Ela conviveu com a terrível gripe espanhola, de 1918, além de ter conhecido doenças comuns de sua época: febre amarela, doença de Chagas, varíola, sarampo, entre outras, sem falar das inúmeras inseguranças sanitárias típicas do século XX. Será que sua mania de limpeza surgiu como resposta a essas questões?

Além das doenças, ela viveu crises políticas, sobreviveu a duas grandes guerras, passou por governos autoritários, pelos períodos ditatoriais, sofreu com a “eterna” dependência do país frente aos capitais internacionais e outras mazelas típicas das sociedades latino-americanas. Pensando bem, ela foi uma sobrevivente de muita sorte. A sorte foi nossa também, pois, ao longo do tempo, ela se especializou em fazer deliciosos quitutes: bolos, pãezinhos, roscas, biscoitos e outras comidas que adorávamos. Ela ajudou minha mãe a cuidar de nós — meus irmãos e eu.

Se hoje estamos preocupados — e com razão — com a pandemia, no passado a sociedade brasileira conheceu várias doenças e não tinha o arcabouço médico-científico existente na atualidade.
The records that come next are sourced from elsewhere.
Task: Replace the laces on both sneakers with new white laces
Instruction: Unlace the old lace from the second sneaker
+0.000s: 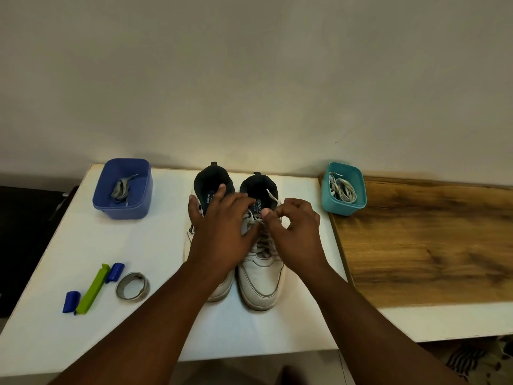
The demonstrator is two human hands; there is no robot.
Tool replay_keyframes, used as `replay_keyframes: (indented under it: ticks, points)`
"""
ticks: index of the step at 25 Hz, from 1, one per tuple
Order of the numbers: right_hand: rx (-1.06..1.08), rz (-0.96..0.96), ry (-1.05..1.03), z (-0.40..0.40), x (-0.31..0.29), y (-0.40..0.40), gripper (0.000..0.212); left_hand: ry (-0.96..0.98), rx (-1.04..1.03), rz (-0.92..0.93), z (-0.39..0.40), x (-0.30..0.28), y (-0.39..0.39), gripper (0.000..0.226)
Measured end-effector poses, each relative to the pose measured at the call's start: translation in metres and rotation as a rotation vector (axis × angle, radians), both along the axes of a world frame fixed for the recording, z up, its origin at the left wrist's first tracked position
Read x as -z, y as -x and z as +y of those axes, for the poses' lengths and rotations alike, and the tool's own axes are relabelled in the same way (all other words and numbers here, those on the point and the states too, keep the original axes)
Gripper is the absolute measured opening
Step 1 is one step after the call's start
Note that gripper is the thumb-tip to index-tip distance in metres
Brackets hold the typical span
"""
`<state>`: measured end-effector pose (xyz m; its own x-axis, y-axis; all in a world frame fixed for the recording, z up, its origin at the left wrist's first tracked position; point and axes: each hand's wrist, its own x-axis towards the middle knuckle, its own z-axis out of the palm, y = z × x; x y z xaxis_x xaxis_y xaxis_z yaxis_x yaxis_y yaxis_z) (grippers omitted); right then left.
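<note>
Unlacing the right sneaker [261,273]: draw the lace [273,198] out one eyelet at a time and keep the shoe braced. Right hand [294,232] pinches the lace near the top eyelets, its free end sticking up just beyond the fingertips. Left hand [222,226] lies spread across the left sneaker [205,184], fingers reaching the right tongue, probably touching. Left sneaker looks unlaced, partly hidden.

"952" partly legible on left sneaker's tongue label [208,200]; right sneaker's tongue label [257,209] print unreadable
</note>
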<state>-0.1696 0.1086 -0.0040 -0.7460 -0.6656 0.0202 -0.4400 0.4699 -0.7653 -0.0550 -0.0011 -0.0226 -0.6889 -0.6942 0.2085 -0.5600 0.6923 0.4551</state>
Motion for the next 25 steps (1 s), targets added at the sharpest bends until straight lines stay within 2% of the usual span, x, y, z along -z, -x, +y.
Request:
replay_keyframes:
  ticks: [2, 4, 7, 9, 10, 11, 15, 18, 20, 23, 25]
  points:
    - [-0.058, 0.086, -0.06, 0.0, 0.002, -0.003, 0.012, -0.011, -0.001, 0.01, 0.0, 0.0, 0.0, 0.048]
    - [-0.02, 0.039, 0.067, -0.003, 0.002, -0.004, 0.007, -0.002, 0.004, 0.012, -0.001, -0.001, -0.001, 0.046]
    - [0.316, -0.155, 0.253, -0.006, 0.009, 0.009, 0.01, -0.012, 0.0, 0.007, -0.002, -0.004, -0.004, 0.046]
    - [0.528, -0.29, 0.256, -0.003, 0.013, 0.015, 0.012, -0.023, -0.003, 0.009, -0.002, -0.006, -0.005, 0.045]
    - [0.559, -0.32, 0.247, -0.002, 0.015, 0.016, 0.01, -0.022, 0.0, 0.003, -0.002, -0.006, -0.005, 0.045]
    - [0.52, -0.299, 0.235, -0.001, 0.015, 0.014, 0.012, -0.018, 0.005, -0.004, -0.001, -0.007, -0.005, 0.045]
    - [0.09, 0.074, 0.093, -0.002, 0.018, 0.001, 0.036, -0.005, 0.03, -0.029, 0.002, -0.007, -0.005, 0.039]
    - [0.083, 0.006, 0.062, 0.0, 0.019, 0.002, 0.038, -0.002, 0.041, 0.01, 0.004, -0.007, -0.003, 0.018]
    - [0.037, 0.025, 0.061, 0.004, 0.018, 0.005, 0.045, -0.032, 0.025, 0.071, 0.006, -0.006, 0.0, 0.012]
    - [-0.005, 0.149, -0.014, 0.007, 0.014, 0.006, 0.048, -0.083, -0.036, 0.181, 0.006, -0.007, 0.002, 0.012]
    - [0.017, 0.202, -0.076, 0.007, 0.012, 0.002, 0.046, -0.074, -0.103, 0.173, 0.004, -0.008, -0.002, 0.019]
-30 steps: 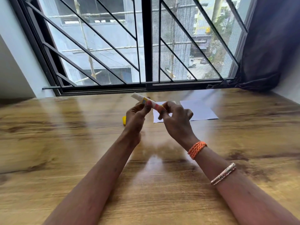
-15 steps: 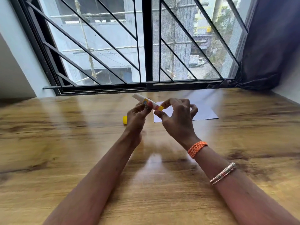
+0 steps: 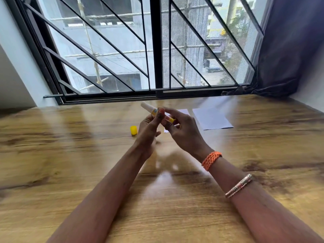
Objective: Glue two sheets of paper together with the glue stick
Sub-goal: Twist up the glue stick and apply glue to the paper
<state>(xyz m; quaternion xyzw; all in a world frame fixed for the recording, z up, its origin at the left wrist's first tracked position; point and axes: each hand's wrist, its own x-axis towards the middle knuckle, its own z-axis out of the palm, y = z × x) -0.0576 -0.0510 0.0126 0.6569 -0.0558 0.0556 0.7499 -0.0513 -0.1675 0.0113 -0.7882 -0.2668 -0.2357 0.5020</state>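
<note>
The left hand point(image 3: 149, 130) is up in the air over the shiny brown wooden table point(image 3: 70, 172). Its thumb and fingers pinch the small white glue stick with the yellow end point(image 3: 154, 112) around its middle. The glue stick is tilted, with its white tip pointing up and away toward the window and its yellow end pointing down toward the right hand point(image 3: 182, 132).

The right hand is just beside the left one, also off the table. Its fingers are bent a little and spread, and its fingertips point(image 3: 168, 122) are at the yellow end of the glue stick. The picture is a bit blurry there, so the fingertips seem to pinch that end, but I can't be sure how hard they hold it.

A small round yellow plastic cap point(image 3: 133, 130) stands on the table, just to the left of the left hand, not touching it.

Two flat white sheets of paper lie on the table past the hands, near the window. The right sheet of paper point(image 3: 212, 118) is easy to see. The left sheet of paper point(image 3: 182, 112) is mostly hidden behind the right hand. There is a thin strip of table between them.

The right arm has an orange woven band point(image 3: 211, 160) at the wrist and a shiny beaded bracelet point(image 3: 239, 185) further up.

Behind the table is a big window with black metal bars point(image 3: 156, 50). A dark purple curtain point(image 3: 289, 50) hangs at the right.
</note>
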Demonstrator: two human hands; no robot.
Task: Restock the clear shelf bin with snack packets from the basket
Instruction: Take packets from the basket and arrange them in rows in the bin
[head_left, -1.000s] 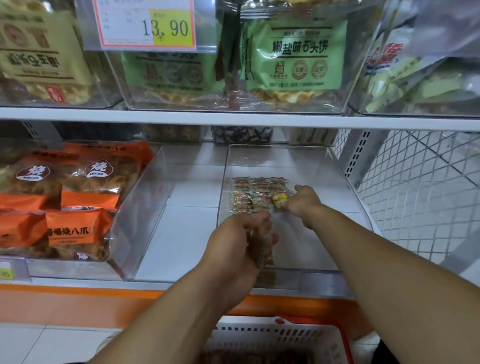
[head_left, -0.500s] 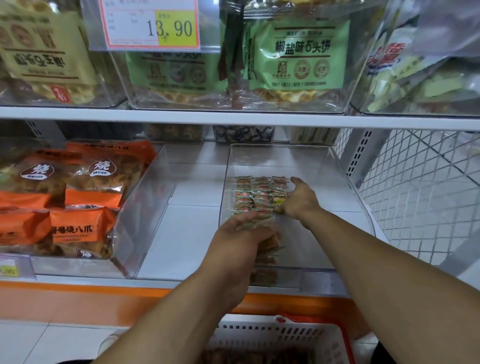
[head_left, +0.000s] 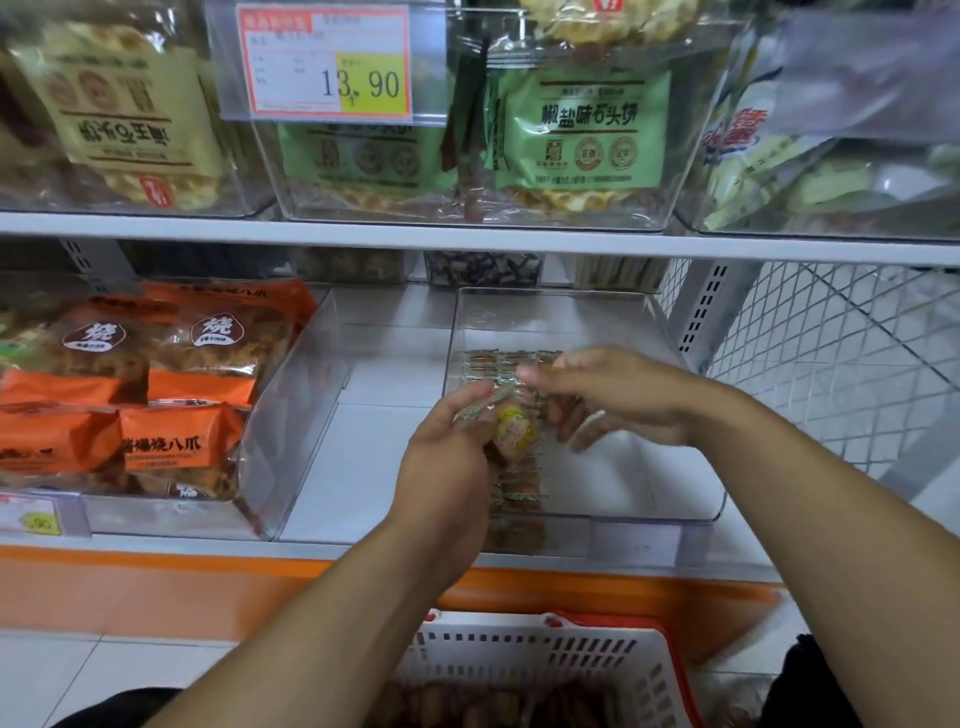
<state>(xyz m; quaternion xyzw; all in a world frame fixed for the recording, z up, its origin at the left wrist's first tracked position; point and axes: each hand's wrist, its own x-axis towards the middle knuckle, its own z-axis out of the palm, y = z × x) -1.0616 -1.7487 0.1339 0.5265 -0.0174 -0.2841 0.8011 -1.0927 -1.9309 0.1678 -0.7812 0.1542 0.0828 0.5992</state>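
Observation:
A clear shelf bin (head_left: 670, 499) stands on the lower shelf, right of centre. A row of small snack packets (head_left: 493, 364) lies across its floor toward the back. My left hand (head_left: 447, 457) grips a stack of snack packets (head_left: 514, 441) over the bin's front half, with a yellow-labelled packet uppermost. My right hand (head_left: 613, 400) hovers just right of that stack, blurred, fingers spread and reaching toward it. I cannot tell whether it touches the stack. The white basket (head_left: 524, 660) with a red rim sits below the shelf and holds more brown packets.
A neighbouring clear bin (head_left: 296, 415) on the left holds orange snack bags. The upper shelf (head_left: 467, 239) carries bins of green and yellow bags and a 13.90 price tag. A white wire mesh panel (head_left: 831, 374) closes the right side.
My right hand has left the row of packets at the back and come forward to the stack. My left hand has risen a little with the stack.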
Até a metade da década de 1980, não existia o SUS, não existiam UBSs, nem programas como “Saúde da Família”. Hoje, as informações, as vacinas e as equipes de saúde chegam a praticamente todo o território nacional e o SUS se destaca como um dos maiores sistemas públicos de saúde do mundo. Esquisito é ver o desconhecimento de muitos acerca do assunto e a obstinada tarefa — aliás, desprezível — dos que desejam desmanchar uma estrutura que é tão importante para o povo brasileiro. Certamente, minha tia faria severas críticas aos detratores da saúde pública, seu olhar seria de reprovação, daria neles um beliscão dolorido!

Graças ao esforço de cientistas, de profissionais dedicados à saúde pública e de parcelas da população, doenças como tracoma, meningite, difteria, escarlatina, febre tifoide, tuberculose e poliomielite foram controladas. O agravamento dessas doenças sempre esteve relacionado à falta de água tratada, de redes de esgoto, de coleta seletiva, às péssimas condições das moradias em grande parte do Brasil.

Minha mãe e minha tia não ficaram apavoradas quando tivemos sarampo, no início dos anos 1960. Parecia algo corriqueiro, mas o melhor foi contar com o carinho das duas e com os biscoitos que minha tia fazia para melhorar nosso ânimo. Na atual pandemia, muitas vítimas não tiveram a mesma sorte, além da péssima falta de atenção à saúde do povo e do descaso frequente com o saneamento básico. O cheiro ruim do retrocesso se espalha.